Monday, November 5, 2012

Sparkle (1976)

Directed by Sam O’Steen.
1976. Rated PG, 98 minutes.
Dwan Smith
Dorian Harewood
Mary Alice
Tony King
Beatrice Winde
Paul Lambert
DeWayne Jessie

In 1958 Harlem, local guy Stix (Thomas) dreams of making it big in the music biz. To this end, he’s a singer/songwriter/manager/promoter. Shortly, it becomes apparent the best vehicle to make his fantasy become reality is being in a group with his best friend, his girlfriend and her two sisters. It’s chauvinistic of me to start from the male perspective since this really is about the girlfriend and her sisters so we’ll get back to Stix later.

Stix’s girl gets top billing. Her name, of course, is Sparkle (Cara). She’s the youngest of the three sisters and the quiet one. Middle child Delores (Smith) is a budding militant so she’s a bit more mouthy, no boyfriend. The real star of the show is the eldest sister named…um…Sister (McKee). She’s obviously a lot more worldly than the others: chain-smoking, getting it on in the back of her boyfriend’s car and dispensing sage advice about birth control. By the way, her boyfriend is Stix's best friend Levi (Harewood). And yes, the girls all live with their mom Effie (Alice).

Inspired after attending an all-night music revue, the gang decides to go full steam ahead at this singing thing. They win a local talent show and become a popular act around town. Predictably, success proves to be problematic. So, too, is the cost of taking the next step on their road to stardom.

Sparkle functions simultaneously as a cautionary tale and a love story. It intertwines tragedy and triumph in a way that feels organic, for the most part. Age has only served to enhance this aspect. There’s a grittiness that gives off a vibe of authenticity. Even our villains help in this regard. There’s Satin Struthers (King), a local Harlem gangster and Max Gerber (Lambert), a mobster we meet in the latter portions of the film. Neither is the flamboyant, cartoonish type often depicted in black movies of the era. They seem a realistic threat to what our heroes are trying to accomplish.
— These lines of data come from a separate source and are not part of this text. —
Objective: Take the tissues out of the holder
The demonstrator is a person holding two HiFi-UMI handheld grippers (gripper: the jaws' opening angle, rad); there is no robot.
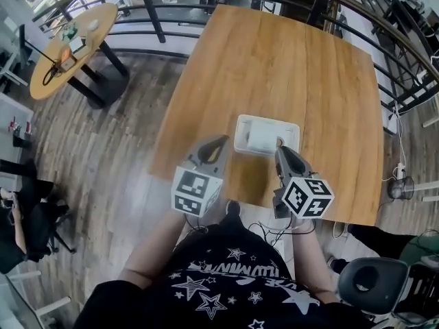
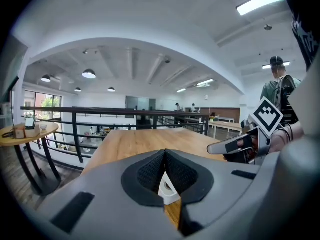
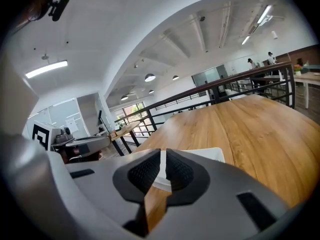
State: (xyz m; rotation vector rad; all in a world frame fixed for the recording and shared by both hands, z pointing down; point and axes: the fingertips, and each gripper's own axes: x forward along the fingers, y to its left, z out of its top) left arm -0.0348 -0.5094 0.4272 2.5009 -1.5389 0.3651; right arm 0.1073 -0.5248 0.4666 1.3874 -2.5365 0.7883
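Left tool (image 1: 221,141) and right tool (image 1: 280,149) are hovering with jaws pressed together, gripping nothing, just beside the tissues (image 1: 260,140), which are sitting in the holder (image 1: 243,123) near the tabletop's (image 1: 288,67) front edge. Pulling the tissues while nothing is pinning the holder is likely risking dragging it off that edge.

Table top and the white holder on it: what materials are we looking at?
Table: wood or wood-look laminate with a satin finish; plank seams and grain lines show. Holder: probably moulded plastic, going by the smooth white surface, rounded corners and soft sheen; ceramic can't be ruled out. Tissues inside: soft white paper, apparently rolled.
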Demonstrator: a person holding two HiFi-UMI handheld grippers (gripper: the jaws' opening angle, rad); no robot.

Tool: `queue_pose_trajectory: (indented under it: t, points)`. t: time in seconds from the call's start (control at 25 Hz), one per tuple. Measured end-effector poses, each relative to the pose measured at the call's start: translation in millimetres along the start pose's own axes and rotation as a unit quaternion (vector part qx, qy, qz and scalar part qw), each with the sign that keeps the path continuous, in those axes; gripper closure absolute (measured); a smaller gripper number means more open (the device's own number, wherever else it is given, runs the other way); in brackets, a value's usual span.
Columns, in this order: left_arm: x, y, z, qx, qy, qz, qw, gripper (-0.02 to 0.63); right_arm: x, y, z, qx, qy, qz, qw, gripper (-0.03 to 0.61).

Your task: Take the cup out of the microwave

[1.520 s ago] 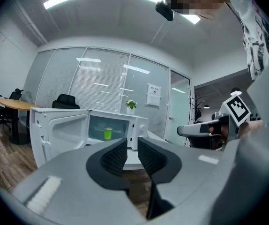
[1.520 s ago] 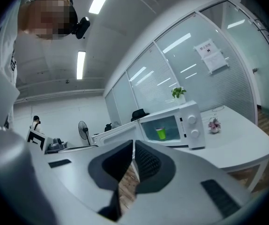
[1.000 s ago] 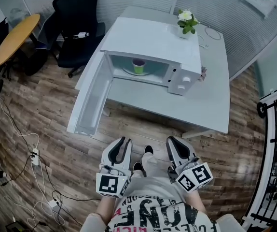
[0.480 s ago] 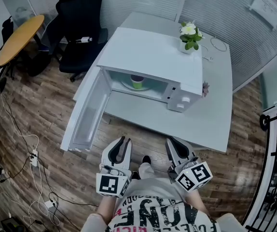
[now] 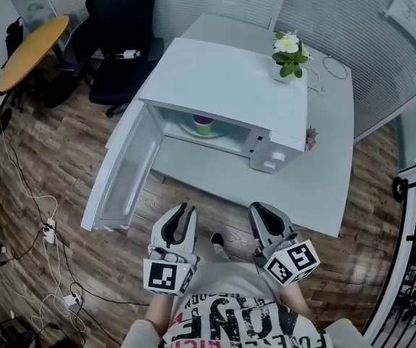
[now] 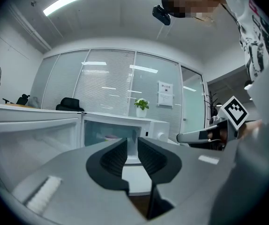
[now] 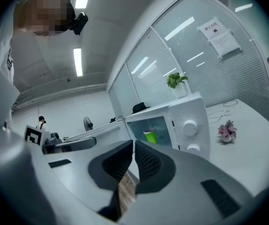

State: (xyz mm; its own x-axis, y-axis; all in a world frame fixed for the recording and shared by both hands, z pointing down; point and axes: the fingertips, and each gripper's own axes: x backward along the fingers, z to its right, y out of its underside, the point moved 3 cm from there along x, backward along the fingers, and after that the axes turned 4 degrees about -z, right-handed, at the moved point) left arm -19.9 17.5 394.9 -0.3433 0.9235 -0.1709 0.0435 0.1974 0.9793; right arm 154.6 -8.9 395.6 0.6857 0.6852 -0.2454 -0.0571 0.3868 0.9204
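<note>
A green cup (image 5: 203, 125) stands on the turntable inside the white microwave (image 5: 222, 71), whose door (image 5: 121, 172) hangs wide open to the left. The right gripper view shows the cup (image 7: 150, 136) upright in the lit cavity. Both grippers are held low in front of my body, well short of the table (image 5: 317, 187). My left gripper (image 5: 179, 217) (image 6: 132, 142) points at the cavity and is open by a narrow gap, with nothing in it. On my right gripper (image 5: 264, 217) (image 7: 133, 144) the tips all but touch, and nothing is between them.
A potted plant (image 5: 288, 53) sits on the microwave's back right corner. A small pink flower (image 5: 309, 138) and a cable loop (image 5: 335, 67) lie on the table to its right. At the left are a black office chair (image 5: 121, 42), a round wooden table (image 5: 34, 49) and floor cables (image 5: 48, 230).
The microwave and table have slid lower and nearer in the head view as I step towards them. Both grippers keep their place in front of me, jaws unchanged.
</note>
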Motion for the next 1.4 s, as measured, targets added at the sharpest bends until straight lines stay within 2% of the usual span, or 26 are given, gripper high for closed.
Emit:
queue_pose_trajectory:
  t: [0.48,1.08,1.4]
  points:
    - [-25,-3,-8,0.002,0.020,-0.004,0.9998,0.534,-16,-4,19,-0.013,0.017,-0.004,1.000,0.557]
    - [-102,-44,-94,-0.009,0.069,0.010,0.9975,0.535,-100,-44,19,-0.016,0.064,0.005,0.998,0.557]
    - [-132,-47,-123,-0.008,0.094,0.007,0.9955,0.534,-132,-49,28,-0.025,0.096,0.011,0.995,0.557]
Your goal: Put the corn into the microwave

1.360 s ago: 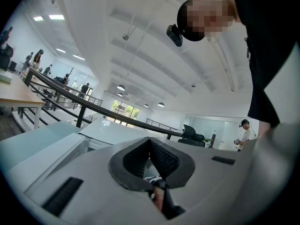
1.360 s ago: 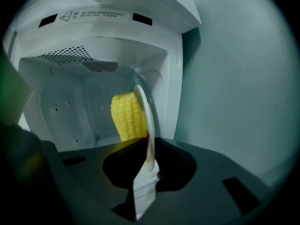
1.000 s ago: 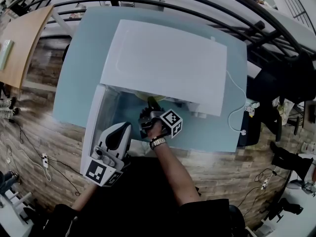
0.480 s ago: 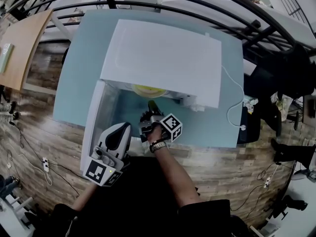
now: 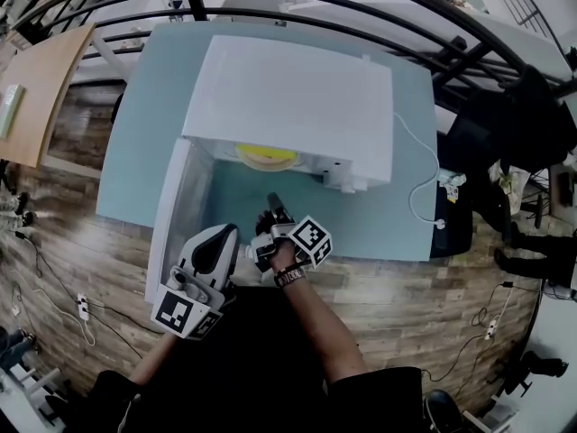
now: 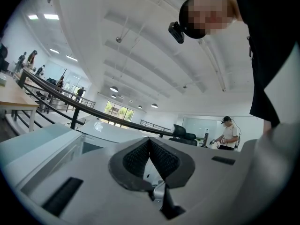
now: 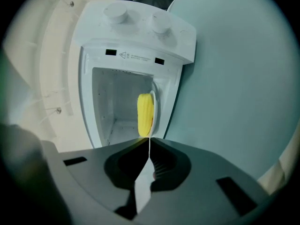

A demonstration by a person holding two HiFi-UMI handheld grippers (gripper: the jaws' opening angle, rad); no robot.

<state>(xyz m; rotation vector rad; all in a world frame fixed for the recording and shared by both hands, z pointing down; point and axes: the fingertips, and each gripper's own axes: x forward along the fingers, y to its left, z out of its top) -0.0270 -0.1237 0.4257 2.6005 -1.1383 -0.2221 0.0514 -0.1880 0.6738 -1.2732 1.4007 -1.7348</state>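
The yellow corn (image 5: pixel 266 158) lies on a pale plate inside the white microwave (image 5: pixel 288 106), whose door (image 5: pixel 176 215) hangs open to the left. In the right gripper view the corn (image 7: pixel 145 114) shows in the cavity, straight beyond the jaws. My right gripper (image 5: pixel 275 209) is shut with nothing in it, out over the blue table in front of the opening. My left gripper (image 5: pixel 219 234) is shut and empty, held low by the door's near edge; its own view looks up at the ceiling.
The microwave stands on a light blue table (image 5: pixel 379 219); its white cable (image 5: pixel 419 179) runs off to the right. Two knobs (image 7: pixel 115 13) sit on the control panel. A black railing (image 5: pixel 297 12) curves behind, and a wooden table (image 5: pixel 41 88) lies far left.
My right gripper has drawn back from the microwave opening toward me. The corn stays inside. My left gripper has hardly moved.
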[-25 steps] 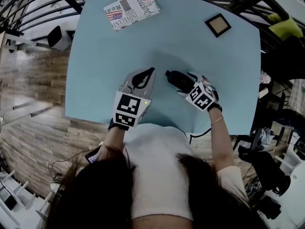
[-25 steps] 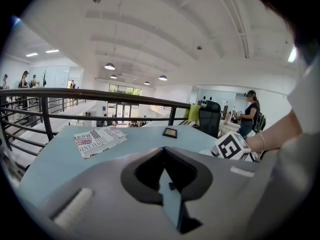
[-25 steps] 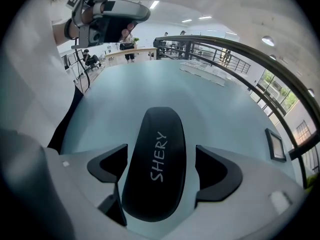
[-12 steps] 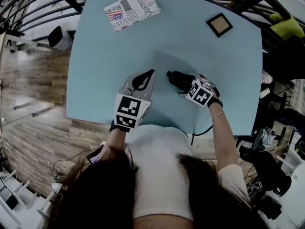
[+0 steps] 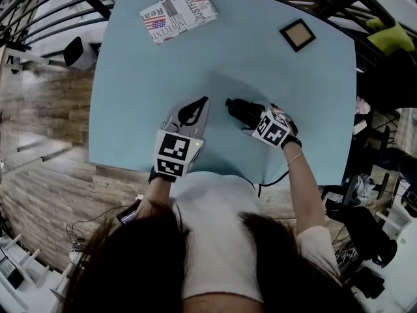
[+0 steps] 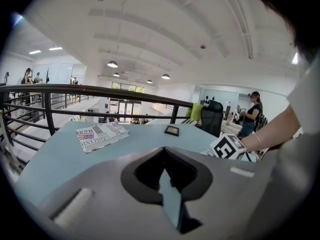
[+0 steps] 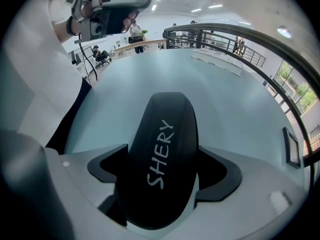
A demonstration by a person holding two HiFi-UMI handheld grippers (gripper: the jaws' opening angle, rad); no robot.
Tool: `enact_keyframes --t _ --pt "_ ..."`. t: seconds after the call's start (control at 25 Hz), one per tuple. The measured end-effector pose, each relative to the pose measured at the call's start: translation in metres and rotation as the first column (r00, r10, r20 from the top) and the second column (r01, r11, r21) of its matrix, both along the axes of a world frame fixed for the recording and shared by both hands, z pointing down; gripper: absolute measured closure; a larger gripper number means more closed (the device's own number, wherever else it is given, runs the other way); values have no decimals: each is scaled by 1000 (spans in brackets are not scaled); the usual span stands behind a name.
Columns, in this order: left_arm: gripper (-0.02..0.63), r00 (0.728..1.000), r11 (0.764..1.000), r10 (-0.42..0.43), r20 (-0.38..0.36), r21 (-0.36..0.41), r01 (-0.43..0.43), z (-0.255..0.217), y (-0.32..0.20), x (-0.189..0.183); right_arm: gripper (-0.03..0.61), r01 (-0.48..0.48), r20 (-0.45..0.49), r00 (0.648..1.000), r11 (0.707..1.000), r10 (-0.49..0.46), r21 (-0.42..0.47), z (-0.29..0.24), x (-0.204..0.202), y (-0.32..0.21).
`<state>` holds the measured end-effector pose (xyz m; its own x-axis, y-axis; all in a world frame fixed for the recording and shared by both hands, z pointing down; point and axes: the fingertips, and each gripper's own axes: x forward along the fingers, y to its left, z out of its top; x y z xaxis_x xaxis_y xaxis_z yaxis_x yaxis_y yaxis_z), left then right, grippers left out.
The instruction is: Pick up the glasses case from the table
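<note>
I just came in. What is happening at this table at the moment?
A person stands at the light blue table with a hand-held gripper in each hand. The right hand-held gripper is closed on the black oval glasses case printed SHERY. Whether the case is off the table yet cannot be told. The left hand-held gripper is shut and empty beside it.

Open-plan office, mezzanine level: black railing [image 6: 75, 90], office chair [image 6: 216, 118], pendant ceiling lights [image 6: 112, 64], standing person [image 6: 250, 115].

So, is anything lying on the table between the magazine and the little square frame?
Nothing: in the head view, the stretch between the magazine and the frame is bare blue table.
</note>
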<state>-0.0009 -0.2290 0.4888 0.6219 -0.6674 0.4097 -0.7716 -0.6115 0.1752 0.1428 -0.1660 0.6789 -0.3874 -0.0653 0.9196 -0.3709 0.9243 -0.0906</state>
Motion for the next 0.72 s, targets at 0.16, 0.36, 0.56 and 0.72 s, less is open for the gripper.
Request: enact_keyframes --t 0.16,0.36,0.56,0.72 --pt "557 1000 1000 -2 -1 -2 2 0 1 -1 183 -11 22 1000 1000 11 19 -1 1 1" --pt "557 1000 1000 2 -6 3 -2 -1 1 -1 186 -13 9 1000 1000 13 16 -1 0 0" --pt "557 1000 1000 3 -12 10 -2 -4 2 0 202 -16 -1 1000 1000 16 10 -2 1 0" --pt "557 1000 1000 3 -12 15 -3 -6 1 -3 215 -19 7 1000 1000 19 13 -2 -1 2"
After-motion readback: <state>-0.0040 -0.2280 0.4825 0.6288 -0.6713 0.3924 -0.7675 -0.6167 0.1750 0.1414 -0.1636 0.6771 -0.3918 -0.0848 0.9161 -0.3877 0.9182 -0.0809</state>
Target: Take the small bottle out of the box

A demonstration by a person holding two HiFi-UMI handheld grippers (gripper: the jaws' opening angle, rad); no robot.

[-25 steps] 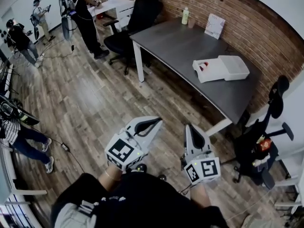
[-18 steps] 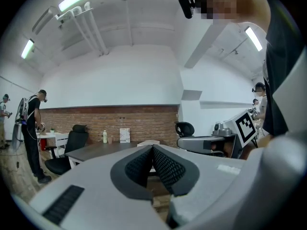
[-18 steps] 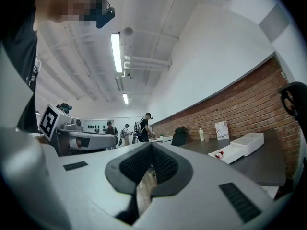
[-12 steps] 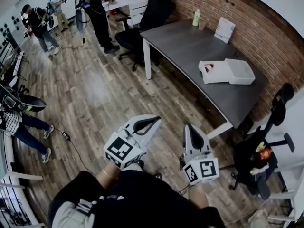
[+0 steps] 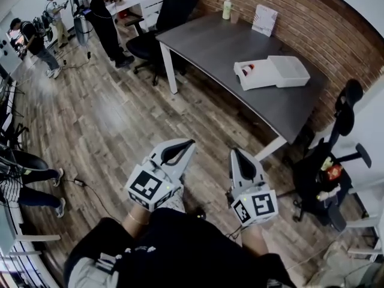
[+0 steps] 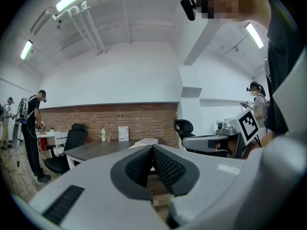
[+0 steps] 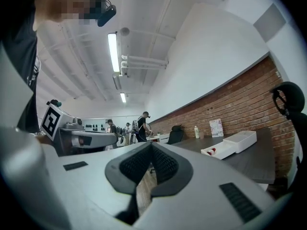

Despite the title, the movie doesn’t become about Sparkle until the third act. Until then, this is really about Sister. A riveting performance by Lonette McKee carries this part of the picture. Every word she says and movement she makes feels exactly right. It is she, not Sparkle, that keeps us vested. Even during that final act, our title character doesn’t really take over. From this point on, we’re rendered powerless by the charisma and megawatt smile of Philip Michael Thomas. Folks my age will know he went on to greater fame as Det. Tubbs on the legendary Miami Vice TV series. On that show, he mostly played second fiddle to Don Johnson. Here, he’s pure charm, swagger and “good hair”.

If you couldn’t already tell, Sparkle herself is not as important to the proceedings as one would think. She’s written as meek, unsure of herself and seeking the approval of others as a real 15 year old might. This is a good thing. The problem is she never really breaks out of her shell. There is no evidence she ever has an original thought in her head. She isn’t so much heroine as she is beneficiary and blank slate onto which we can project our own feelings about what’s going on with the characters around her, feel happy or sad for their successes and failures. From this standpoint, she remains the perfect conduit for the audience over 30 years since. On the other hand, she also helps mark the movie as a relic. Her relationship with Stix is out of whack with our 21st century sensibilities. True, it was even questionable then, but not quite condemned as the act of sexual predators the way it is now. As mentioned, she’s 15. Stix most certainly has 15 well behind him and it is explicitly noted they’ve done much more than hold hands.

The other characters and the portrayals of them vary in importance, but aren’t earth-moving. Of these we get two very good performances, one from Dorian Harewood as Levi and the other from Mary Alice as mom, Effie. There is also a very bad one. Dwan Smith plays Delores with the vocal inflections and body language of a small child stomping away from her parents after being sent to her room, no matter what the situation. It gets to be an annoyance rather quickly.

Last, but certainly not least, is the music. It’s a mashup of two eras that’s far more effective than it has any right to be thanks to the late great genius Curtis Mayfield. Sonically, the songs are crafted to sound like the time in which the movie is set. The instrumentation is something you’d expect from the 1950s. Lyrically they’re pure 70s, loaded with ultra-thinly veiled dirty talk. This works brilliantly with what’s going on in the movie. Sister serves as lead singer and is constantly pushing the envelope on stage and off. It helps tremendously that they simply sound good. Many of the numbers have become R & B classics, rightfully so.

Sparkle may be almost 40, but it still holds up pretty well. Both sides of its story still resonate. It doesn’t feel sugar-coated or overblown. There are a couple loose ends and one miraculous development right at the end but they’re not so troublesome they detract from the rest of the film. That makes this a fun, but flawed rollercoaster. It’s main strength is that it gives us something we can feel.